Petitioner then returned to the trial court where he filed a motion for relief from judgment raising the three issues he presents in his petition. By order entered February 9, 2018, the trial court judge denied Petitioner's motion. The trial court found the following facts:

At the Plea Hearing, the Court explicitly stated that there was a plea agreement which indicated that the Defendant would "be sentenced to life but with parole eligibility" for the second degree murder conviction and that the "combined minimum sentence for the armed robbery and felony firearm [convictions] would be 35 years." Sentencing Transcript, p. 11. At the time Defendant[']s plea was taken, this same agreement was stated on the record, and the Defendant indicated that he understood the agreement, and the sentence that could be imposed. Plea Transcript, p. 3-9. The Defendant stated that this sentencing agreement was accurately stated, and that he had not been threatened or coerced to enter his plea. Id. p. 9. Therefore, this claim that his counsel was ineffective for failing to object to a lawful and properly entered plea is entirely baseless.
(Kent Cty. Cir. Ct. Order, ECF No. 2-1, PageID.49.) The trial court explained that Petitioner's agreement to the sentence imposed undercut all of his claims:
The Michigan Supreme Court has held that "a defendant waives appellate review of a sentence that exceeds the guidelines by understandingly and voluntarily entering into a plea agreement to accept that specific sentence." People v. Wiley, 472 Mich. 153, 154 (2005). Similarly, they cautioned, "a defendant who pleads guilty or nolo contendere with knowledge of the sentence and who later seeks appellate sentence relief [. . .] must expect to be denied relief on the ground that the plea demonstrates the defendant's agreement that the sentence is proportionate to the offense and offender." People v. Cobbs, 443 Mich. 276, 285 (1993).
(Kent Cty. Cir. Ct. Order, ECF No. 2-1, PageID.49.)

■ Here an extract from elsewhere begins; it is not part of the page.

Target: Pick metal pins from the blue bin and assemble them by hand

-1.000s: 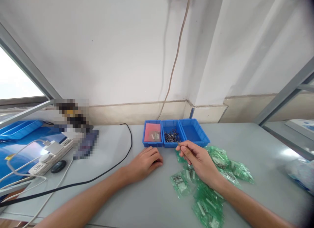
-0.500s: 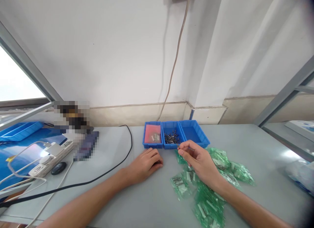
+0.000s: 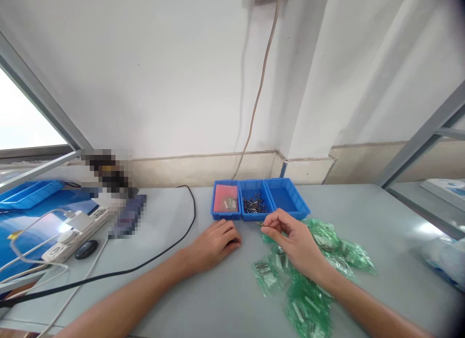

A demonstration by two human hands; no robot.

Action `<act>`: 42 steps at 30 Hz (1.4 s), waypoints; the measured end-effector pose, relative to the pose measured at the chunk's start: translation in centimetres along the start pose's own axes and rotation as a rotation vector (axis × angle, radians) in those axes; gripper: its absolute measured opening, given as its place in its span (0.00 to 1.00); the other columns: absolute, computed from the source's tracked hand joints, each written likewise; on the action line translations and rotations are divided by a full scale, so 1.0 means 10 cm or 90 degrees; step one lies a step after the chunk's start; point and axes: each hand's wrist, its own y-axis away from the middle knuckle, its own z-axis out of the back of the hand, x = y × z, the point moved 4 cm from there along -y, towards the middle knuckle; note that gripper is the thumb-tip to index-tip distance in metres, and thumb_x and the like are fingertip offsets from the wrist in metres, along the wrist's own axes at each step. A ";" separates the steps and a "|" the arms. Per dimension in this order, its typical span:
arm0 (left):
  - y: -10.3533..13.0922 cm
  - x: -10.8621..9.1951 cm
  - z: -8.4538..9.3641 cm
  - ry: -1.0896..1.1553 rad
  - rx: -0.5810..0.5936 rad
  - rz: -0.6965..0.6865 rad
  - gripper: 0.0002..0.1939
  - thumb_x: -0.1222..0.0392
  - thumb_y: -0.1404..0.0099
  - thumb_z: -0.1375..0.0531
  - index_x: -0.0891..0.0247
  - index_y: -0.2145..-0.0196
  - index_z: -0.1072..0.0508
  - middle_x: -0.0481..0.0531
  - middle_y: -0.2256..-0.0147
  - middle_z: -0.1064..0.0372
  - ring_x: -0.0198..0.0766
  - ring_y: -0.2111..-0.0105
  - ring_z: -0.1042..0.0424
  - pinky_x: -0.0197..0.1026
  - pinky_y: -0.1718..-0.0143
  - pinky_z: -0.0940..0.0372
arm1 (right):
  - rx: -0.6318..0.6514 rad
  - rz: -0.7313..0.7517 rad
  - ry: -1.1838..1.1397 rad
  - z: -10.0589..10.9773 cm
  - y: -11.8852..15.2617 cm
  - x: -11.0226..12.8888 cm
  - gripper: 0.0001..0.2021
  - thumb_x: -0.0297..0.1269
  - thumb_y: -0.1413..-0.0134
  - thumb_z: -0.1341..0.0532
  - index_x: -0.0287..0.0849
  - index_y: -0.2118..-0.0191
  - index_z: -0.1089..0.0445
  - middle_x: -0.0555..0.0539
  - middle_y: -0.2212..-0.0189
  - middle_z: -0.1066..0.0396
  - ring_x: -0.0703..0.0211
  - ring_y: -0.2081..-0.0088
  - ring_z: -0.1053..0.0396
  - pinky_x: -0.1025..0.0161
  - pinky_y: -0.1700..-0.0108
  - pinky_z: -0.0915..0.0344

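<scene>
In the head view, my right hand [image 3: 288,238] pinches a thin brass-coloured pin [image 3: 259,223] between thumb and fingertips, just in front of the blue bins. Its exact kind is too small to make out. Below and beside that hand lie several green plastic bags [image 3: 308,304] with metal pins in them. My left hand [image 3: 214,243] rests on the table, fingers loosely bent, thumb apart, holding nothing visible. Its fingertips are close to the left blue bin [image 3: 225,215], which contains a pink sheet and a small clear bag. Loose dark metal pins [image 3: 255,205] fill part of the middle bin.
The right blue bin [image 3: 286,195] adjoins the others. A black cable [image 3: 145,261] crosses the table at left, near a power strip [image 3: 65,241] and a black computer mouse [image 3: 86,249]. A wall stands behind; metal frame posts [image 3: 417,139] rise at the sides.
My right hand has shifted slightly left and turned, so the pin now points left out of the fingertips. My left hand has stayed put.
</scene>
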 end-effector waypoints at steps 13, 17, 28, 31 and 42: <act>0.00 0.00 0.02 -0.004 -0.003 -0.006 0.08 0.59 0.18 0.46 0.62 0.55 0.29 0.53 0.57 0.29 0.43 0.57 0.32 0.44 0.52 0.36 | 0.021 -0.043 -0.070 0.01 -0.01 -0.03 0.13 0.50 0.35 0.34 0.46 0.63 0.28 0.53 0.73 0.35 0.59 0.71 0.40 0.62 0.69 0.44; -0.01 -0.01 0.02 -0.002 -0.001 -0.006 0.09 0.59 0.17 0.47 0.62 0.55 0.29 0.54 0.56 0.29 0.43 0.57 0.32 0.44 0.52 0.36 | 0.033 -0.053 -0.083 -0.01 -0.01 -0.05 0.16 0.54 0.32 0.37 0.45 0.63 0.28 0.53 0.73 0.38 0.61 0.74 0.44 0.63 0.72 0.47; 0.01 0.03 -0.02 0.002 -0.002 -0.008 0.08 0.59 0.17 0.46 0.62 0.54 0.28 0.54 0.56 0.29 0.43 0.56 0.32 0.45 0.51 0.36 | 0.049 -0.057 -0.168 -0.04 -0.06 -0.08 0.19 0.56 0.28 0.41 0.45 0.60 0.26 0.51 0.70 0.31 0.63 0.74 0.42 0.62 0.71 0.45; 0.00 0.03 -0.01 0.001 0.004 -0.002 0.07 0.60 0.18 0.46 0.62 0.54 0.28 0.54 0.56 0.29 0.43 0.56 0.32 0.45 0.51 0.36 | 0.049 -0.065 -0.187 -0.05 -0.05 -0.08 0.19 0.56 0.28 0.41 0.44 0.58 0.26 0.51 0.70 0.31 0.63 0.74 0.42 0.62 0.72 0.46; 0.01 0.02 0.00 0.001 0.003 0.002 0.08 0.59 0.17 0.46 0.61 0.54 0.28 0.53 0.56 0.29 0.43 0.56 0.32 0.45 0.52 0.36 | 0.011 -0.078 -0.269 -0.03 -0.05 -0.04 0.16 0.54 0.30 0.37 0.45 0.56 0.29 0.50 0.66 0.28 0.64 0.75 0.44 0.62 0.70 0.44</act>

Because Petitioner's claims lacked merit, the trial court reasoned that neither his trial counsel nor his appellate counsel were ineffective by virtue of their failure to raise the issues. And, because Petitioner's appellate counsel was not ineffective, Petitioner failed to establish cause for his failure to raise the issues on his initial appeal. Absent cause, Michigan Court Rule 6.508(D)(3) precluded any relief. (Id., PageID.48.)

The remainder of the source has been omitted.